**Task objective:** Work through the listing below and give again exactly the lines from the one with "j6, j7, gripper" to the one with "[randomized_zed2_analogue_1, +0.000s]", both ends included. All other lines and all pictures stay out.
········
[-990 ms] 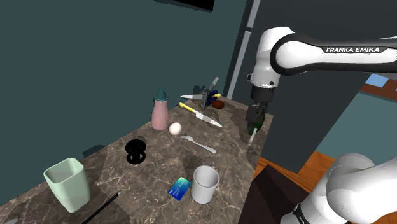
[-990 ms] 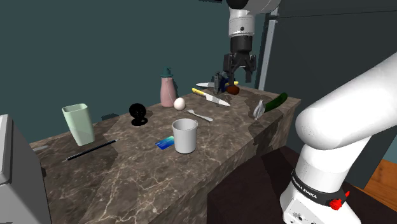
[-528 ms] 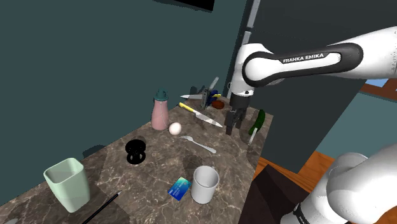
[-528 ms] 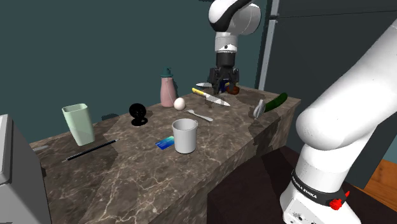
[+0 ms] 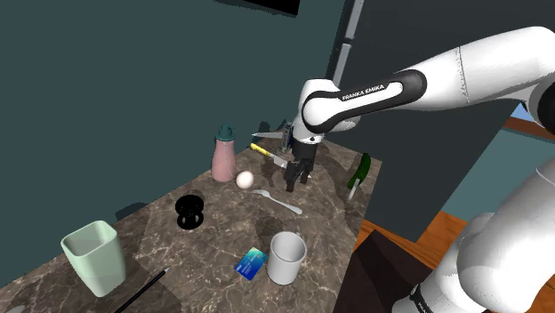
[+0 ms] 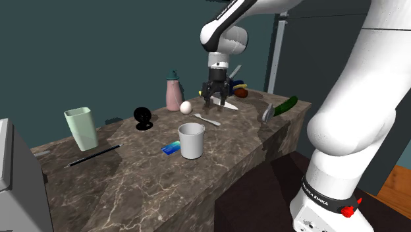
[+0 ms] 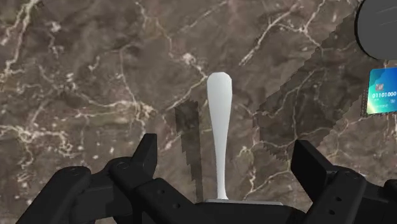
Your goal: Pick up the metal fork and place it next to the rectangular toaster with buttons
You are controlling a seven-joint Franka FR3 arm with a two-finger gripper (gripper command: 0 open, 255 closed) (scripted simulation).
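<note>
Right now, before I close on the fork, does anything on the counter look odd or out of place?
Nothing looks spilled or damaged. The fork lies flat and untouched under the open gripper, lined up between its fingers. The one oddity is the cucumber, which lies right at the corner edge of the counter, away from the fork.

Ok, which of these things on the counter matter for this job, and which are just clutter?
Job: fork; pincer, open; grey box, likely the toaster.
Clutter: white cup, green cup, pink bottle, egg, knife, blue card, cucumber.

Smooth silvery fork [image 7: 219, 127] on veined marble counter [image 7: 76, 76].
</note>
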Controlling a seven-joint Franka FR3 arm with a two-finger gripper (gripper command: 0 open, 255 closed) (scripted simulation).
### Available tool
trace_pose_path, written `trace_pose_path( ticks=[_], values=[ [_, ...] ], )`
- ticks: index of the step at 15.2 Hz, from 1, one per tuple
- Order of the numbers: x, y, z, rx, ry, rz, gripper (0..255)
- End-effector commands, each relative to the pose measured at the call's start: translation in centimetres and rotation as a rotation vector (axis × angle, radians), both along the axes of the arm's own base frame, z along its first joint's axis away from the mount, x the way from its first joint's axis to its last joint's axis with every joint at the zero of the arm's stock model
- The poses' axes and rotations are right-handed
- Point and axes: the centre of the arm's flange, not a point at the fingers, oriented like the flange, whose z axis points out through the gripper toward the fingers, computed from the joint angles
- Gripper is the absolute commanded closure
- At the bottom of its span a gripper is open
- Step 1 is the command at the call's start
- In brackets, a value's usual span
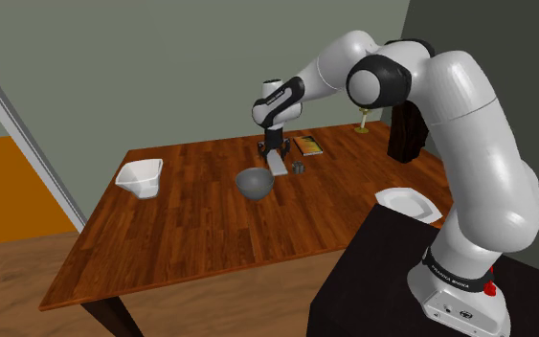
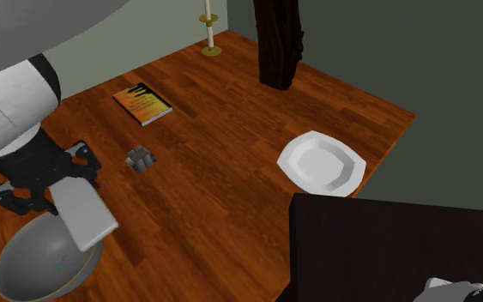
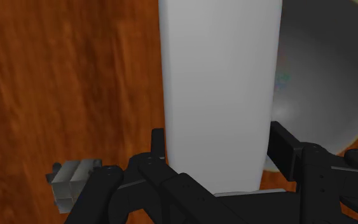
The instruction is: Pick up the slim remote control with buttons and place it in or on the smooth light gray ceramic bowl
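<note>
The remote (image 3: 219,89) is a plain light grey flat slab with no buttons drawn on the side I see. My gripper (image 3: 217,149) is shut on its near end, the black fingers (image 3: 292,149) clasping both long edges. It hangs tilted in the air, its far end (image 2: 85,214) reaching over the rim of the grey bowl (image 2: 38,262). In the shoulder view the gripper (image 1: 274,153) holds the remote (image 1: 278,164) just behind and to the right of the bowl (image 1: 254,183), near the table's middle.
A small grey metal object (image 2: 140,159) lies on the wooden table (image 1: 190,230) next to the gripper. An orange book (image 2: 142,104), a candlestick (image 2: 209,30) and a dark upright object (image 2: 280,43) stand farther back. A white plate (image 2: 321,163) and a white square dish (image 1: 141,178) sit apart.
</note>
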Motion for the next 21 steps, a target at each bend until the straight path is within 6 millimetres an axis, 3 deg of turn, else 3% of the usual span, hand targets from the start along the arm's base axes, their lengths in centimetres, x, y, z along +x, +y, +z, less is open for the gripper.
trace_pose_path(
  ticks=[1, 6, 19, 21],
  values=[
    [1.7, 2.4, 0.3, 0.0, 0.0, -0.001, 255],
    [5.6, 7.6, 0.3, 0.0, 0.0, -0.001, 255],
    [5.6, 7.6, -6.9, 0.0, 0.0, -0.001, 255],
    [5.6, 7.6, -6.9, 0.0, 0.0, -0.001, 255]
  ],
)
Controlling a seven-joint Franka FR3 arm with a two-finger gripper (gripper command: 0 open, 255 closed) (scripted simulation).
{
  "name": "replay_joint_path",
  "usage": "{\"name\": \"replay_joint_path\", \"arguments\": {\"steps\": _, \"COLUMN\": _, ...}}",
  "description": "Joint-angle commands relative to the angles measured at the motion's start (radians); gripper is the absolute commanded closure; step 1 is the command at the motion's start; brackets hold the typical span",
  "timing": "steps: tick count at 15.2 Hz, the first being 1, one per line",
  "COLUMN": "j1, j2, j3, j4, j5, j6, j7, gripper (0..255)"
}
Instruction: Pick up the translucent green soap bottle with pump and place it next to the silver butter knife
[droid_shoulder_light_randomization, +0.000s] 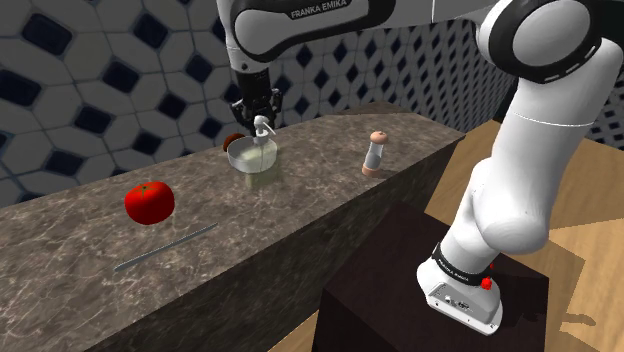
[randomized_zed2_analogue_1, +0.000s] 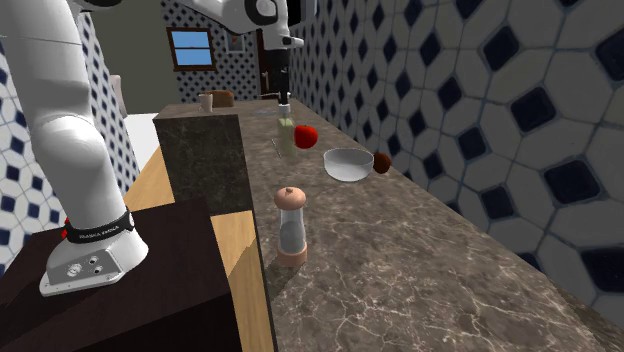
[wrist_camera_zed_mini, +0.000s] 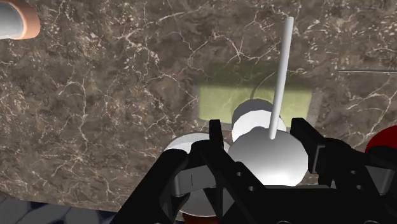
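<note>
The soap bottle (droid_shoulder_light_randomization: 262, 162) has a pale translucent green body and a white pump, and it is upright over the marble counter (droid_shoulder_light_randomization: 330, 200), just in front of a bowl. My gripper (droid_shoulder_light_randomization: 259, 112) comes down from above and is shut on the pump head. In the wrist view the black fingers (wrist_camera_zed_mini: 214, 139) clasp the white pump head (wrist_camera_zed_mini: 264, 156), whose long nozzle points away. Whether the base touches the counter I cannot tell. The silver butter knife (droid_shoulder_light_randomization: 165, 247) lies flat near the front edge, toward the shoulder view's left. The bottle (randomized_zed2_analogue_1: 286, 132) hangs under the gripper (randomized_zed2_analogue_1: 283, 88).
A grey bowl (droid_shoulder_light_randomization: 243, 155) and a brown round thing (droid_shoulder_light_randomization: 232, 140) sit behind the bottle near the tiled wall. A red tomato (droid_shoulder_light_randomization: 149, 202) lies between bottle and knife. A pepper grinder (droid_shoulder_light_randomization: 376, 154) stands toward the shoulder view's right. The counter's front edge drops to the floor.
</note>
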Motion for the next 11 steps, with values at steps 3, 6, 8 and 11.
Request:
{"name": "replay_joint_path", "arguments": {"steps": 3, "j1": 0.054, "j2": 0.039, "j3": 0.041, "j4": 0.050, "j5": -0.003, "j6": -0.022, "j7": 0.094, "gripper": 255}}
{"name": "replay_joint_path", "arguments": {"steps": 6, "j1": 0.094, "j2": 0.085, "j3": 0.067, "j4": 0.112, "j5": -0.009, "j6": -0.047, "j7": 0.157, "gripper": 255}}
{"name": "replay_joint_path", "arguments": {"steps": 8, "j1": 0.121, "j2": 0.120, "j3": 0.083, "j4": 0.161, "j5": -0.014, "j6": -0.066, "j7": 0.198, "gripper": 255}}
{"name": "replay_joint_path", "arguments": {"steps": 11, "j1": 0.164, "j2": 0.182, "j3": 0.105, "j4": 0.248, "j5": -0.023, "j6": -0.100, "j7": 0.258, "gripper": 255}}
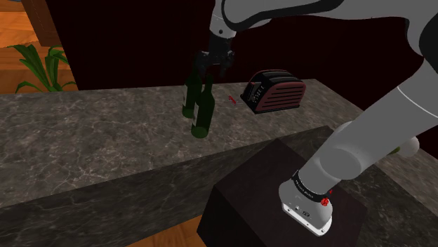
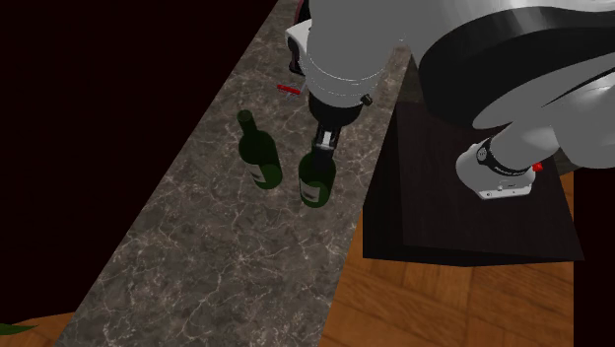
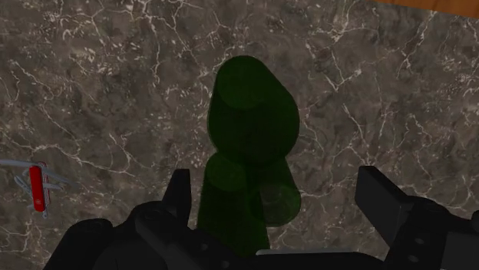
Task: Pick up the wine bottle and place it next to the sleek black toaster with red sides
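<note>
Two dark green wine bottles stand close together on the marbled stone counter [image 1: 105, 140]. The nearer bottle [image 1: 203, 112] [image 2: 316, 179] is directly under my gripper [image 1: 215, 70] [image 2: 325, 141]; the other bottle [image 1: 189, 97] [image 2: 258, 156] stands just beyond it. In the wrist view the green bottle [image 3: 253, 115] lies between the gripper's [image 3: 280, 184] fingers, which stand wide apart and do not touch it. The black toaster with red sides [image 1: 274, 91] sits on the counter to the shoulder view's right of the bottles.
A small red pocket-knife-like item [image 1: 231, 100] [image 2: 288, 90] [image 3: 37, 188] lies on the counter between bottles and toaster. The dark stand [image 1: 281, 200] [image 2: 463, 197] adjoins the counter's near edge. A green plant [image 1: 42, 67] and wood floor [image 2: 444, 306] lie around it.
</note>
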### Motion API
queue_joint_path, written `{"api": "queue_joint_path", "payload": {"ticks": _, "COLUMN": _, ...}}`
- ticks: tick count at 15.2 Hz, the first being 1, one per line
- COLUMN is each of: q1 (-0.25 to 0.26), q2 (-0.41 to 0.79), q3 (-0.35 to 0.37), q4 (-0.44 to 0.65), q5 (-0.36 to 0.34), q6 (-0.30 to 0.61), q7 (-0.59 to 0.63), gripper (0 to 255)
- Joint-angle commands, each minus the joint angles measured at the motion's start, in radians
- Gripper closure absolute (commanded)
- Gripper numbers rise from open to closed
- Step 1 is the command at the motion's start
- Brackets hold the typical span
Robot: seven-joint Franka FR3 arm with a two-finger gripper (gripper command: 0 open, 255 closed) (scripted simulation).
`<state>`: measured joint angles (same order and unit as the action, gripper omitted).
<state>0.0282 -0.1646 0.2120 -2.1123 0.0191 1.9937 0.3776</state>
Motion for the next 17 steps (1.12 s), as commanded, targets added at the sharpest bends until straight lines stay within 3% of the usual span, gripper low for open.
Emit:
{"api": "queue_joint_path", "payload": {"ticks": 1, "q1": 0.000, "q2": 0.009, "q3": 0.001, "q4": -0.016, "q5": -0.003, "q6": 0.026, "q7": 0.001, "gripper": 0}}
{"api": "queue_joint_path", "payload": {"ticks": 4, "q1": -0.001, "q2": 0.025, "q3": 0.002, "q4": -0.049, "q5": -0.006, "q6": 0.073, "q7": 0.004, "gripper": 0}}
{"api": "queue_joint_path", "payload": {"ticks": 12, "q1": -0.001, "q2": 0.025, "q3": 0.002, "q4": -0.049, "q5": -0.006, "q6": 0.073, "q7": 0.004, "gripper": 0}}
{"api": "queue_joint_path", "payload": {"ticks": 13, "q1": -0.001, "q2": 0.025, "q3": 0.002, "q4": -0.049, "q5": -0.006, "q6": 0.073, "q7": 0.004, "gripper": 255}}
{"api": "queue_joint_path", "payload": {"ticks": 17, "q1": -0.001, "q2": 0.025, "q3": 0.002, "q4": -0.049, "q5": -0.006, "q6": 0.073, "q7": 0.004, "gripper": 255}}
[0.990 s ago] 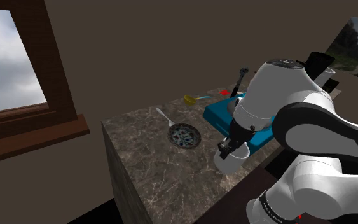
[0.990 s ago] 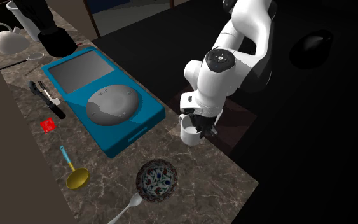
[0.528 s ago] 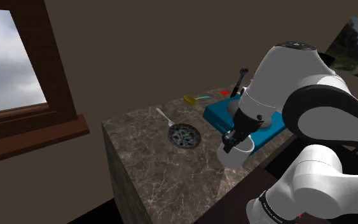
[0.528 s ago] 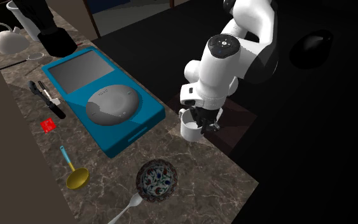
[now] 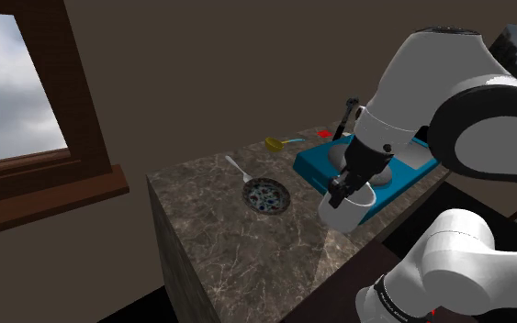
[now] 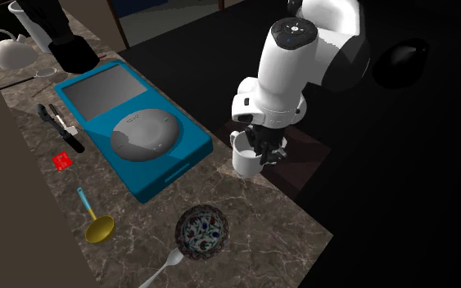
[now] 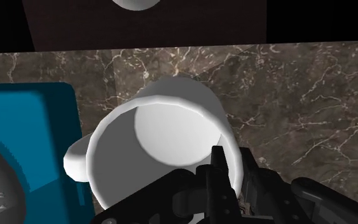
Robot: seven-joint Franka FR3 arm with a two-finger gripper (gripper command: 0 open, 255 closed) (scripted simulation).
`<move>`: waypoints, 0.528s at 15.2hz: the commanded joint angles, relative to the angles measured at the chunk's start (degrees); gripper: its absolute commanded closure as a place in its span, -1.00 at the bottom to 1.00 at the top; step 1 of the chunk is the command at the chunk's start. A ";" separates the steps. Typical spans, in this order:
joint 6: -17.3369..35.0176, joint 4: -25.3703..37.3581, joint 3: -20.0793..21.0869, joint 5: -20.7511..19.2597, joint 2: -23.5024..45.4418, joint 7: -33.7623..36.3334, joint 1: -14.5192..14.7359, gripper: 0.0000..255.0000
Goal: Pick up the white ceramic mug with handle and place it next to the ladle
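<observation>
1. The fingers (image 7: pixel 220 188) were pinching one wall of the white mug (image 7: pixel 165 127). One sat inside the cup and the other outside, on the side away from its handle (image 7: pixel 74 162).
2. The mug hung at the bench (image 6: pixel 138 221) edge on the white arm's (image 6: pixel 290 57) side, just beside the blue slab's (image 6: pixel 159 176) corner. We judged it barely clear of the surface.
3. The yellow ladle (image 6: pixel 97 225) lay near the opposite edge, well apart, beyond the slab and the patterned bowl (image 6: pixel 202 231).
4. We judged that a one-wall pinch could let the mug swing or slip. A low carry could also clip the slab's grey dome (image 6: pixel 146 135) or the bowl.
5. The mug looked smooth, rounded and thick-rimmed. The bench was dark veined marble, and the ladle had a thin blue handle.
</observation>
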 commanded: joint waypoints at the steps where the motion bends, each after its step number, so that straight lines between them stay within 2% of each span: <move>1: -1.37 1.51 -0.36 -0.35 0.14 0.01 -0.16 1.00; 3: -2.51 2.98 -0.62 -0.63 0.46 0.03 -0.32 1.00; 8: 3.11 6.92 -3.82 -4.30 10.30 -4.58 -4.10 1.00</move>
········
**Completed task:**
  "COLUMN": "j1, j2, j3, j4, j5, j6, j7, gripper (0..255)"
}
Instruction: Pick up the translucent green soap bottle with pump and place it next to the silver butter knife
[droid_shoulder_light_randomization, +0.000s] 
[randomized_zed2_analogue_1, +0.000s] 

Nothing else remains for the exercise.